Almond-crusted fish with saffron sauce

Here’s a traditional Italian favourite – a classic Venetian dish dating back to the 14th century

  • Ready in 20 mins
  • Serves 2
  • Easy

Nutrition per serving

  • kcal 375
  • fat 24g
  • saturates 8g
  • carbs 2g
  • sugars 0g
  • fibre 1g
  • protein 38g
  • salt 0.61g


  • 2 sea bass fillets, about 175g/6oz each
  • a little softened butter
  • 2 rounded tbsp toasted flaked almonds
  • 1 shallot, finely chopped
  • 150ml/¼ pint fresh fish stock (from a carton)
  • small pinch saffron strands
  • 3 tbsp crème fraîche


  1. Heat oven to 190C/fan 170C/gas 5. Season the fish and spread a little butter over the flesh side of each. Put in a shallow, buttered, ovenproof dish and sprinkle with the flaked almonds, lightly pressing them on. Bake for 12-15 mins until the flesh flakes easily.

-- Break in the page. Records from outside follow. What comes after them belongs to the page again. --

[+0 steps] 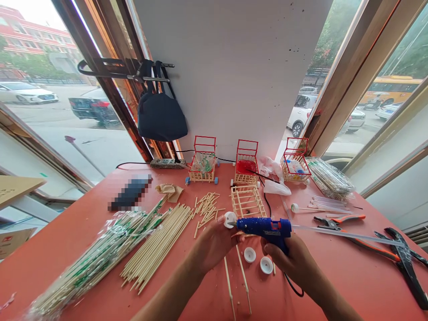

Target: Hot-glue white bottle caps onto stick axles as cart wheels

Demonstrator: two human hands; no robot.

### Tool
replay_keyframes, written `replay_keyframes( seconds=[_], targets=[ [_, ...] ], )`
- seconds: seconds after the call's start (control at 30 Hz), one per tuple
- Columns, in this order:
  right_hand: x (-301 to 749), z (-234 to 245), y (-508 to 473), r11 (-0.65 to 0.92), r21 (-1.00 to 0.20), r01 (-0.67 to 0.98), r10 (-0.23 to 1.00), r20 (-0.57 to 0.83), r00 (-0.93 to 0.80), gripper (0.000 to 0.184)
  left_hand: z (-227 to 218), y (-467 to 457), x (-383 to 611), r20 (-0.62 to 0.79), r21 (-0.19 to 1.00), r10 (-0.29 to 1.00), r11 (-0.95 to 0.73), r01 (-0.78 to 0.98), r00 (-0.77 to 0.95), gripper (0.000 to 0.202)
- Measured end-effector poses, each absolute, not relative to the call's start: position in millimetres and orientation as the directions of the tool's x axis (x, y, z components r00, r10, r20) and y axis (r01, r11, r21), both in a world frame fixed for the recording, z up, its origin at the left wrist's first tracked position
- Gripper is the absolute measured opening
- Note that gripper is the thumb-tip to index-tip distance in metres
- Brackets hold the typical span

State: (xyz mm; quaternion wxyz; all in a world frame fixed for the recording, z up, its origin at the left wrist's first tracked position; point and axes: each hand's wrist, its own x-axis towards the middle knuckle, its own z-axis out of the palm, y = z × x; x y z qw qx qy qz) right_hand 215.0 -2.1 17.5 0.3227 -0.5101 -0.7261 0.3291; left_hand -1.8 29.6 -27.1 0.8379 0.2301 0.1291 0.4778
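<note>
My right hand (294,261) grips a blue hot glue gun (267,228) by its handle, nozzle pointing left. The nozzle tip touches a small white wheel (229,219) that my left hand (214,243) pinches between its fingertips. Two more white wheels (249,254) (266,265) lie on the red table (67,240) just below the gun. A flat wooden stick frame (247,200) lies right behind the gun. Thin sticks (244,281) run toward me between my forearms.
Bundles of bamboo sticks (157,245), some in plastic (96,258), lie at the left. Cut stick pieces (207,207) are in the middle. Three small red-and-wood carts (203,162) (246,165) (294,165) stand at the back. Pliers (337,220), black cutters (404,263) and glue sticks (326,203) lie at the right.
</note>
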Motion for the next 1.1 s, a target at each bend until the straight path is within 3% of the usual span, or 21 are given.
replay_keyframes(
  seconds=[0.7, 1.1],
  targets=[
    [212.2, 22.2, -2.4, 0.246, -0.815, 0.525, 0.959, 0.126, -0.254, 0.027, -21.0, 29.8, -3.7, -0.040, 0.546, 0.896, 0.390, -0.741, 0.442, 0.031],
    [216.9, 18.7, 0.6, 0.287, -0.792, 0.539, 0.955, 0.194, -0.224, 0.028, -20.9, 28.8, -3.1, -0.028, 0.584, 0.888, 0.387, -0.713, 0.459, 0.036]
  ],
)
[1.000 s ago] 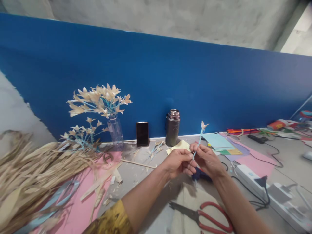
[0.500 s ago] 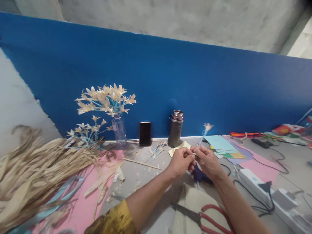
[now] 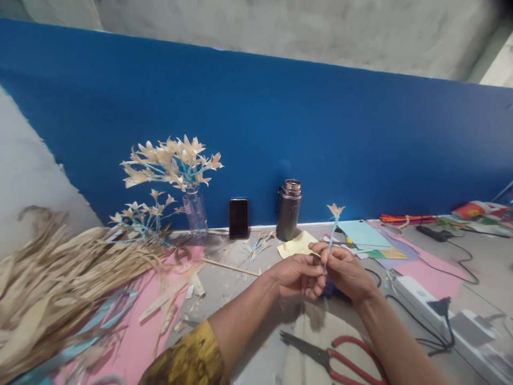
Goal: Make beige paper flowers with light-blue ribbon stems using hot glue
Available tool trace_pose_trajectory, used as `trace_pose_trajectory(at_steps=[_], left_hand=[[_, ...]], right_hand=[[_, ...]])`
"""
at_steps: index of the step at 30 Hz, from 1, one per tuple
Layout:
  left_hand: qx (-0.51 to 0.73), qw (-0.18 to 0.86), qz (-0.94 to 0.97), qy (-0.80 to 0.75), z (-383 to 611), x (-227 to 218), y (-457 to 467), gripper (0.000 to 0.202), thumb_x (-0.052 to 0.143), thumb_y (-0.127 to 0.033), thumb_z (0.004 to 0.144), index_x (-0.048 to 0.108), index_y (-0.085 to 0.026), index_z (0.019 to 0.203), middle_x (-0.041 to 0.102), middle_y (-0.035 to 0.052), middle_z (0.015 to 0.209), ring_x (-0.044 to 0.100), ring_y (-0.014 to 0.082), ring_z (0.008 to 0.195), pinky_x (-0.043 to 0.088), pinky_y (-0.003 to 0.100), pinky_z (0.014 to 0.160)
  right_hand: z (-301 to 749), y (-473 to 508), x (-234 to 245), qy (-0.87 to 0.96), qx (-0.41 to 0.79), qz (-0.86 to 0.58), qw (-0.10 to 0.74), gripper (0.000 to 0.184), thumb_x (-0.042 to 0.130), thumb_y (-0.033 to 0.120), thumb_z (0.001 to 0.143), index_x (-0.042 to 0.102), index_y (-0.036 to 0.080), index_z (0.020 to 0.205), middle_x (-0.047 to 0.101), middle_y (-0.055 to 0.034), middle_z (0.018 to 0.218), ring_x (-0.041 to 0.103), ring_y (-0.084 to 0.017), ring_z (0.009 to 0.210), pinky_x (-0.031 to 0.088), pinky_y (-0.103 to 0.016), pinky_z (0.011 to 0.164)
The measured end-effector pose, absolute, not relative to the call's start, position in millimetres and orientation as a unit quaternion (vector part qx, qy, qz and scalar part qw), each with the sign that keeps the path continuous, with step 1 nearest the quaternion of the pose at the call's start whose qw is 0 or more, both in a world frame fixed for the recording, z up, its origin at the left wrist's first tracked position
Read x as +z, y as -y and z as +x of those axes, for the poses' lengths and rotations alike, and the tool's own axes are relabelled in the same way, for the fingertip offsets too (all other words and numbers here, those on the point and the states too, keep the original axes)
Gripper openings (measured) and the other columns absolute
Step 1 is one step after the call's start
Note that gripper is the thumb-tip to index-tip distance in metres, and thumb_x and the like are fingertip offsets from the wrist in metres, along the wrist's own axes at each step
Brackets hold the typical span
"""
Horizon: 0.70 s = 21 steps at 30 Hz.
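Observation:
A small handmade flower [image 3: 335, 210] with pale petals and a light-blue wrapped stem stands almost upright between my hands. My left hand [image 3: 302, 275] pinches the lower end of the stem. Higher up on the same stem, the fingers of my right hand [image 3: 345, 269] are closed. Just below the hands, red-handled scissors [image 3: 331, 357] lie on a folded beige cloth [image 3: 310, 326]. A dark blue object [image 3: 331, 289] is mostly hidden behind my right hand. Behind my left hand is a yellow paper [image 3: 297, 244].
Dried husks [image 3: 80, 267] cover the left side. A clear bottle [image 3: 195, 216] holds a bouquet [image 3: 176, 160]. A phone [image 3: 239, 218] and dark flask [image 3: 288, 209] stand by the blue partition [image 3: 256, 117]. Coloured papers [image 3: 366, 236] and a power strip [image 3: 420, 299] with cables lie right.
Both hands have moved slightly lower. The flower's stem has turned from leaning right to nearly upright, with the blossom shifted a little left.

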<state>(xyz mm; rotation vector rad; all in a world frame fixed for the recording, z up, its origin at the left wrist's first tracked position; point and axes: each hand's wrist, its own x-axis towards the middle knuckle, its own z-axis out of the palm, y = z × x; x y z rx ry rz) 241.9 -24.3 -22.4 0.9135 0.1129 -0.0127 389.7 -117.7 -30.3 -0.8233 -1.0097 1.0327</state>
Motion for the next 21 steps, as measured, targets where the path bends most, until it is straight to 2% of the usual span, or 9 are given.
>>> trace_pose_trajectory(at_steps=[3,6,8,11,13,15,17,21], left_hand=[[-0.007,0.890,0.453,-0.053,242,-23,26,0.032,0.084,-0.029,0.067,0.065,-0.012,0.085,0.067,0.0017,0.063,0.063,0.0112,0.048,0.048,0.018,0.042],[0.017,0.878,0.474,-0.066,243,-21,29,0.034,0.085,-0.032,0.064,0.063,-0.012,0.081,0.066,0.0014,0.062,0.062,0.0111,0.048,0.044,0.018,0.040],[0.076,0.858,0.500,-0.093,244,-19,31,0.035,0.084,-0.035,0.063,0.060,-0.014,0.077,0.065,0.0008,0.060,0.060,0.0103,0.046,0.042,0.017,0.040],[0.180,0.812,0.538,-0.141,247,-19,33,0.033,0.079,-0.037,0.065,0.056,-0.015,0.074,0.064,-0.0002,0.059,0.056,0.0088,0.044,0.041,0.018,0.041],[0.226,0.792,0.543,-0.167,250,-21,33,0.032,0.077,-0.037,0.066,0.055,-0.016,0.073,0.063,-0.0005,0.059,0.055,0.0088,0.044,0.041,0.019,0.043],[0.253,0.780,0.542,-0.185,252,-25,33,0.031,0.076,-0.037,0.065,0.054,-0.016,0.073,0.063,-0.0004,0.058,0.056,0.0093,0.045,0.041,0.019,0.043],[0.256,0.776,0.543,-0.193,253,-29,32,0.031,0.076,-0.036,0.065,0.055,-0.016,0.073,0.063,0.0003,0.059,0.057,0.0102,0.047,0.042,0.020,0.045],[0.190,0.824,0.508,-0.165,251,-33,27,0.036,0.082,-0.036,0.063,0.054,-0.016,0.075,0.064,0.0005,0.062,0.059,0.0105,0.048,0.044,0.021,0.048]], right_hand=[[393,120,-31,0.456,0.471,-0.371,0.658,0.026,0.085,0.044,0.069,0.074,0.020,0.067,0.070,-0.0095,0.110,0.065,-0.018,0.079,0.055,-0.029,0.069],[393,119,-32,0.450,0.493,-0.360,0.652,0.026,0.084,0.043,0.071,0.074,0.019,0.070,0.070,-0.0101,0.115,0.063,-0.014,0.063,0.055,-0.030,0.060],[392,116,-32,0.433,0.502,-0.359,0.657,0.025,0.080,0.043,0.074,0.077,0.020,0.083,0.070,-0.0111,0.115,0.061,-0.013,0.057,0.054,-0.031,0.053],[388,109,-31,0.396,0.485,-0.382,0.680,0.035,0.075,0.046,0.080,0.076,0.020,0.104,0.073,-0.0111,0.101,0.065,-0.019,0.067,0.054,-0.033,0.057],[386,105,-32,0.383,0.454,-0.410,0.692,0.033,0.076,0.047,0.079,0.076,0.019,0.097,0.072,-0.0079,0.088,0.064,-0.019,0.069,0.053,-0.032,0.060],[384,102,-34,0.380,0.415,-0.437,0.702,0.027,0.081,0.045,0.074,0.073,0.019,0.077,0.068,-0.0039,0.079,0.060,-0.016,0.063,0.051,-0.029,0.059],[382,101,-35,0.379,0.395,-0.447,0.707,0.031,0.085,0.042,0.069,0.066,0.018,0.065,0.065,-0.0018,0.075,0.057,-0.014,0.060,0.049,-0.027,0.055],[379,104,-32,0.383,0.423,-0.425,0.703,0.031,0.084,0.043,0.070,0.067,0.017,0.067,0.066,-0.0031,0.080,0.056,-0.013,0.058,0.047,-0.026,0.051]])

  2. Meanwhile, make the sauce. Gently fry the shallot with a small knob of butter in a small pan. Add the stock and saffron, bring to the boil, then boil until reduced by about two-thirds. Stir in the crème fraîche and bubble for a minute or so until slightly thickened. Pour a little sauce around each portion of fish. Lovely served with tiny, buttered new potatoes and green beans, or a fresh green salad.